Selon la définition de l’OMS, « La santé est un état de complet bien-être physique, mental et social, et ne consiste pas seulement en une absence de maladie ou d’infirmité. » Bien-être et santé sont liés : le bien-être, si difficile à évaluer par un tiers, contribue au bon état de santé global d’une personne. Soucieuses de l’épanouissement individuel, nos sociétés occidentales bénéficient de dispositifs institutionnels et techniques pour contribuer à la santé et au bien-être des citoyens. Couplé aux possibilités offertes par le numérique et l’internet, le développement de nouveaux matériaux et de technologies de précision, comme les nanotechnologies, représente un tournant et un défi à relever pour le secteur de la santé.

En effet, les progrès technologiques, l’e-santé, la médecine de précision, ou encore le séquençage à haut débit, le traitement big data, sont sources d’espoir pour les individus et les professionnels de santé, pour une meilleure prise en charge des pathologies. Du point de vue politique, le numérique offre des perspectives d’amélioration des performances des systèmes de santé.

Dans ce contexte, le secteur de la domotique et de la robotique, en plein essor, avec les équipements et installations au domicile des personnes d’une part, et les appareillages et objets connectés à l’internet qui peuvent discuter entre eux (l’internet des objets) d’autre part, sont appelés à contribuer à la santé et au bien-être des individus au sein même de leurs espaces de vie quotidiens et intimes. Le choix de s’équiper pourra relever du confort, de la prévention ou du soin. Certains prototypes, comme les élévateurs, lits inclinables, ampoules connectées, existent déjà. Le numérique constitue un outil de choix pour l’innovation dans ces domaines.

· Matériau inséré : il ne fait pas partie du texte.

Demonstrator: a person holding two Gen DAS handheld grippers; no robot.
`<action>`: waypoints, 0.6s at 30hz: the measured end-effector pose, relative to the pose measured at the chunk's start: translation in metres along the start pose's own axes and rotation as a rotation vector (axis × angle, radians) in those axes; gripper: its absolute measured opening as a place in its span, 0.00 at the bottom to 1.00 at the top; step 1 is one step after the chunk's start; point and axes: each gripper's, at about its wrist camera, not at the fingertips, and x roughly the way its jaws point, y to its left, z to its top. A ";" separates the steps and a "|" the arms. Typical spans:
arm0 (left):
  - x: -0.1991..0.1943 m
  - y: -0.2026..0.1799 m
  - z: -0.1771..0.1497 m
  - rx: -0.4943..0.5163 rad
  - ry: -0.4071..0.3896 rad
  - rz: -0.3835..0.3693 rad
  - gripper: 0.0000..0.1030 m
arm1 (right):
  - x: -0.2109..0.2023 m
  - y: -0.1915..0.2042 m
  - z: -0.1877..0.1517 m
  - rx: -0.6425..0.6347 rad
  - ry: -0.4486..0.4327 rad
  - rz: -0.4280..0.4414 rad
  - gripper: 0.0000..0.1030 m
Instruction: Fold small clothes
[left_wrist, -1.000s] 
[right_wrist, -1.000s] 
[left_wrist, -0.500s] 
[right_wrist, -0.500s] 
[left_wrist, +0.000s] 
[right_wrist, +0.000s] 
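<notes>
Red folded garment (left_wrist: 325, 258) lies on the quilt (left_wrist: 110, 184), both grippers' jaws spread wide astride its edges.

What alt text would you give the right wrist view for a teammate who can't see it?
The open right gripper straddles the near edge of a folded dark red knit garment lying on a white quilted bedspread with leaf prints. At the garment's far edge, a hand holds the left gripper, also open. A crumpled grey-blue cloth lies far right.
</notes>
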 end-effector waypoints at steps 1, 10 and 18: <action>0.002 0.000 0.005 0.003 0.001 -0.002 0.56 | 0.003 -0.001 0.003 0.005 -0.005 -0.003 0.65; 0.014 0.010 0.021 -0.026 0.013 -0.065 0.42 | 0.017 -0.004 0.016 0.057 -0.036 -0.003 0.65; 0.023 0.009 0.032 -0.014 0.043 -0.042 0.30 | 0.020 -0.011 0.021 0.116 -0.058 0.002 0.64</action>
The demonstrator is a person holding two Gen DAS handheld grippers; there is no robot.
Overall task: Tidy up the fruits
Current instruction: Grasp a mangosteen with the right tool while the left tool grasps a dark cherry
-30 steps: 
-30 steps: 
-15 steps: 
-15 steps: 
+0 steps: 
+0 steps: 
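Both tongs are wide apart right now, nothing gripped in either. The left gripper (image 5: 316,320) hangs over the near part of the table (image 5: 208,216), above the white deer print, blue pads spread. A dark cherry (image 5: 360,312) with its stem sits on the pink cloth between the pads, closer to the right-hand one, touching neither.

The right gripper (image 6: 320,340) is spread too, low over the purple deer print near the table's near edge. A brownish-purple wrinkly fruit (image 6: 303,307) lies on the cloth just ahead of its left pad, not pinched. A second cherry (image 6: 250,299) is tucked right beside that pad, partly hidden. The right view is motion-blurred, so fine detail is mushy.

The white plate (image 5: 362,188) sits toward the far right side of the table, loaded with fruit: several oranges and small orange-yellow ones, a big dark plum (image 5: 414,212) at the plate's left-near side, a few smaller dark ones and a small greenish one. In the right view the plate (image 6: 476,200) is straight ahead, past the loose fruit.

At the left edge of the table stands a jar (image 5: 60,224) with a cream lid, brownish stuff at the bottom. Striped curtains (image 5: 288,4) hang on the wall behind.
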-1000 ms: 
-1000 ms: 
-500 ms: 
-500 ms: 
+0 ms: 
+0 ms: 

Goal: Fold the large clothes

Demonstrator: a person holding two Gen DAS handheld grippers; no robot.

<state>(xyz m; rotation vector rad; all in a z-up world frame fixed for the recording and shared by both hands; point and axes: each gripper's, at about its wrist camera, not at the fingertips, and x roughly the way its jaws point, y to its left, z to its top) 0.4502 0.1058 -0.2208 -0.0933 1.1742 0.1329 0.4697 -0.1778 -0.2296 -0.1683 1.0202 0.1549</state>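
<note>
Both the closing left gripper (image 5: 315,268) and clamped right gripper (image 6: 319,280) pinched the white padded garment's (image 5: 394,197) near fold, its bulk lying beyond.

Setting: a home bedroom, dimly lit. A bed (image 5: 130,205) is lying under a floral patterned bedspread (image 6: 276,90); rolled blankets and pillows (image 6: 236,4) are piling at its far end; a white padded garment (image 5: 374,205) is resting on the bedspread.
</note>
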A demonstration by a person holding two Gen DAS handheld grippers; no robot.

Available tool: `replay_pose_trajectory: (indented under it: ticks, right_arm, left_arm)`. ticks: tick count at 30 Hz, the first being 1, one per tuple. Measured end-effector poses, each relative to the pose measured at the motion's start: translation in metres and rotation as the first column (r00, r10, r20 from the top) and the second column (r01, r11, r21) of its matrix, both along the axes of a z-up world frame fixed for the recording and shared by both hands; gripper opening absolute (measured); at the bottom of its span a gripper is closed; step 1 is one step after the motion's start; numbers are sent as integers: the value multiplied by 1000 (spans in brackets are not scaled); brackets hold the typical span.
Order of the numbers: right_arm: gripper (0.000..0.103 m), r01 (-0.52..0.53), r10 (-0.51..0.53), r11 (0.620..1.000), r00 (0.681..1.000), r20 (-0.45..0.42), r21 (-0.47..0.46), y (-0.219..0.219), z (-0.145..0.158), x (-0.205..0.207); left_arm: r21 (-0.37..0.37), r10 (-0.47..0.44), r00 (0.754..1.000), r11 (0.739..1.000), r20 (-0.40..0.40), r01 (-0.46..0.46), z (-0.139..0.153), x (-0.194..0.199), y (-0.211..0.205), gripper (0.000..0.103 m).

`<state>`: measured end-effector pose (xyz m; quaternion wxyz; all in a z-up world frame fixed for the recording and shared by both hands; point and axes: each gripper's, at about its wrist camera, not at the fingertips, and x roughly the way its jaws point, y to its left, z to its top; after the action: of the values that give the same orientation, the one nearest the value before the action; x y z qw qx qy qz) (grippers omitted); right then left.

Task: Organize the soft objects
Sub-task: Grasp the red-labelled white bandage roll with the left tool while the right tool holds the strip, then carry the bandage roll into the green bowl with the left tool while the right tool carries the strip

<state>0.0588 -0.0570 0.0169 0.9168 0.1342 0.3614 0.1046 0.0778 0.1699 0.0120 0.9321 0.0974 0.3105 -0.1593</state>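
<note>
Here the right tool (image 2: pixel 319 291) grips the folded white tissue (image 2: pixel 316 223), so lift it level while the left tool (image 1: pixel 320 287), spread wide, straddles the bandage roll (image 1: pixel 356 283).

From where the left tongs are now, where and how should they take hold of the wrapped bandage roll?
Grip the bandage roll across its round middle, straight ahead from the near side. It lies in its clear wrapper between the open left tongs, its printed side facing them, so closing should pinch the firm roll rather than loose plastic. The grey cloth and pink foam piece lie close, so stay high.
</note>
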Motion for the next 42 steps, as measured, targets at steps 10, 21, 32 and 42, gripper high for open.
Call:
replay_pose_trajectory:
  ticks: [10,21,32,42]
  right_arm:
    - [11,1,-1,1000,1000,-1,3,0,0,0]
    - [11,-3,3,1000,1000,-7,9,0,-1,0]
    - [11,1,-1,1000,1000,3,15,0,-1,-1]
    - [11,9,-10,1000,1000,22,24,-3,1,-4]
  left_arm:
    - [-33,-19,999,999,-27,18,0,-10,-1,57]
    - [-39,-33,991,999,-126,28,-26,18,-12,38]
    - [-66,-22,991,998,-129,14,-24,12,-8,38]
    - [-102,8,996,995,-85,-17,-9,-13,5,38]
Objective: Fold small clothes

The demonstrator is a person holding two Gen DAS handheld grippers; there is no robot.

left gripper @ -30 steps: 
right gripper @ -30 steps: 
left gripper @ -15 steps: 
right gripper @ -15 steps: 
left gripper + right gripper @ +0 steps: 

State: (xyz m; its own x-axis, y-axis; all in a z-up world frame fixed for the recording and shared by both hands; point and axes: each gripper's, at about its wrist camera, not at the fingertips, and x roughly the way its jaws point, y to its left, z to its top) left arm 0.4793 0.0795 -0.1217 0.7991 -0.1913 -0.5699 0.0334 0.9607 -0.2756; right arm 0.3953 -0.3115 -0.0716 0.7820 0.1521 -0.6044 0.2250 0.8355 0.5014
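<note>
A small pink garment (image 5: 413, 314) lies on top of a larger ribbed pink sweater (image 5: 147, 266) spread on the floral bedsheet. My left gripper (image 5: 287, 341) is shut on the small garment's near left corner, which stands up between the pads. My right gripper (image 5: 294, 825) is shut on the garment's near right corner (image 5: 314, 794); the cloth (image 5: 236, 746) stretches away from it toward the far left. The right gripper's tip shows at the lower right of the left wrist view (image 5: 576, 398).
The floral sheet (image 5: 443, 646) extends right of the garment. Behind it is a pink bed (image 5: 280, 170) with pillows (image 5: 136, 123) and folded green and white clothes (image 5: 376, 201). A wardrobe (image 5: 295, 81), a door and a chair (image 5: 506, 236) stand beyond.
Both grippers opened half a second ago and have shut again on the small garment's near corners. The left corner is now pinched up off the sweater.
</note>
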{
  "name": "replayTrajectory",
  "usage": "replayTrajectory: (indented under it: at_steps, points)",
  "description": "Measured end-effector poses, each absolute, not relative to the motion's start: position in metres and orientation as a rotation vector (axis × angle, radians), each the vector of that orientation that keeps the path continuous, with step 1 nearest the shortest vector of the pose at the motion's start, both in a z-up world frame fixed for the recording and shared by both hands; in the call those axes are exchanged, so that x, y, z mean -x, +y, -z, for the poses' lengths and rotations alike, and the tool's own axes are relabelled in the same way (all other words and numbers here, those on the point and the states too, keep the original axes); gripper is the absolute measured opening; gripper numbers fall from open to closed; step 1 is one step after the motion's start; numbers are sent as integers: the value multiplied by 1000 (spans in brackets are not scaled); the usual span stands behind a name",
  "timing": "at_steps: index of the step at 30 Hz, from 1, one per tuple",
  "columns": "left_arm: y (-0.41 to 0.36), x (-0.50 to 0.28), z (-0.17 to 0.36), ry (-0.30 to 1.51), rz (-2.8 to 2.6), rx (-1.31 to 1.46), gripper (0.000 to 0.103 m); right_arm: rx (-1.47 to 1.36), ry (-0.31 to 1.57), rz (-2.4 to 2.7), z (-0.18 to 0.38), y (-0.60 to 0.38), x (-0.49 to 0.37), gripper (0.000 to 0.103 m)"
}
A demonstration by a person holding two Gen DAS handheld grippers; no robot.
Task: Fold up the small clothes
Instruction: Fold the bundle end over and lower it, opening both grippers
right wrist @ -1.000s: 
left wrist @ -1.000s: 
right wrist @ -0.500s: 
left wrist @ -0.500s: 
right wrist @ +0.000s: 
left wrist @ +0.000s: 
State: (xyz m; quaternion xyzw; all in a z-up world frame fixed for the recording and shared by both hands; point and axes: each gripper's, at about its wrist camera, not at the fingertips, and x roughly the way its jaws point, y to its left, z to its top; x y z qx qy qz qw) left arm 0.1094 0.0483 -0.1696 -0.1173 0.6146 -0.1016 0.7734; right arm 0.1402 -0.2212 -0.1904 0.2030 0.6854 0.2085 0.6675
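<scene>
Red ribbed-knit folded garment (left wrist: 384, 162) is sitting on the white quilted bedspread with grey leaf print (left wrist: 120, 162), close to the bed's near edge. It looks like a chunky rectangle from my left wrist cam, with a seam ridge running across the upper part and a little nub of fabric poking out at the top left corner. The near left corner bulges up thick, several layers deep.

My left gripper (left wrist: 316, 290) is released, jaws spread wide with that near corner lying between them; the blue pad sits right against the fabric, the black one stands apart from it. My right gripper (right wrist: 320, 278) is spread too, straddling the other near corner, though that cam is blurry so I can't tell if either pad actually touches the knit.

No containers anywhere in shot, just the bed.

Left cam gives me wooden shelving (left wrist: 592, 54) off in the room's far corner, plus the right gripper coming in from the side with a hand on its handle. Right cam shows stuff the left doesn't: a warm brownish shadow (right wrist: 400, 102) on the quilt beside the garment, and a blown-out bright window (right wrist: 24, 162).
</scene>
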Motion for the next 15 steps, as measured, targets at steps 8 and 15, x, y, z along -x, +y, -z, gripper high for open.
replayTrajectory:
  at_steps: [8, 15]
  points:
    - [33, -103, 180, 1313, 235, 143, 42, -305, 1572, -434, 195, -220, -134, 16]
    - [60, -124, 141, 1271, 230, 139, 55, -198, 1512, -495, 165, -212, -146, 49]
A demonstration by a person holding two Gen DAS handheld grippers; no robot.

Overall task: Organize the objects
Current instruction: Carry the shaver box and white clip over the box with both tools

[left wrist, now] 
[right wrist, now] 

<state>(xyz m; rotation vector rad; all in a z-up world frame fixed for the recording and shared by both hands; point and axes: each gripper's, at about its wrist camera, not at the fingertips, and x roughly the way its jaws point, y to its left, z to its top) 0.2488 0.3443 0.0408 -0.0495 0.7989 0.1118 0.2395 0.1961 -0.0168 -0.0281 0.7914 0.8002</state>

On peut s’interroger sur les nouvelles formes que sera amenée à prendre l’autonomie du patient dans les années à venir. Qui lui délivrera une information loyale et claire sur ces dispositifs et lui donnera les moyens de les prendre en main : l’industriel, le vendeur, l’annonceur, le professionnel de santé ?… A quoi consent-on lorsqu’on connecte sa maison ? La société de l’information et de la communication, de plus en plus une « société numérique », engage à réfléchir d’une part au partage des rôles entre les acteurs des domaines en interaction et d’autre part à l’éducation nécessaire du citoyen aux médias et à l’information, accentuée par la technicité croissante des objets du quotidien.

La sécurité et la sécurisation des dispositifs constituent, en outre, des enjeux majeurs pour les secteurs de la domotique et de la robotique. Elle concerne tous les acteurs, du développeur en passant par l’industriel jusqu’à l’usager. Quelle place le professionnel de santé sera-t-il amené à jouer dans la chaîne des responsabilités en cas de problème ?

En outre, on peut s’interroger sur ce que produira la modification des espaces privés sur la vie des individus. Le domicile du futur sera-t-il froid et lisse, « sans âme » ?… Quel sera l’impact d’un environnement hyper-technicisé sur le bien-être des individus ? Tenir compte des principes de bienfaisance et de non-malfaisance implique de prendre en considération l’impact du design sur les émotions et cognitions des individus. L’innocuité pour la santé des dispositifs et des matériaux utilisés par les constructeurs constitue aussi un point d’attention non négligeable afin que la santé et le bien-être soient réellement favorisés.

Enfin, la robotique domestique, qui comprend une large gamme d’outils et de dispositifs plus ou moins complexes et onéreux, s’adresse-t-elle à tous ou seulement aux plus favorisés, aux urbains ou aux ruraux, aux jeunes générations ou aux séniors, etc. ? Les aménagements seront-ils répartis équitablement au sein de la population et sur l’ensemble du territoire, en tenant compte des vulnérabilités individuelles, ontologique, sociales et économiques ? Quels coûts seront pris en charge par les systèmes de protection sociale et quels coûts resteront à la charge des individus ? Comment s’assurer que les inégalités déjà existantes ne seront pas renforcées et que de nouvelles fragilités n’émergeront pas ? C’est sans doute le principal enjeu d’une réflexion sur la place et le rôle de la robotique et de la domotique dans la santé du futur.

L’essor du secteur de la domotique et de la robotique offre de nouvelles possibilités d’améliorations en matière de bien-être et de santé. Afin que ces possibilités ne soient pas source d’illusions et de désillusions, une réflexion éthique attentive est requise pour accompagner ces développements.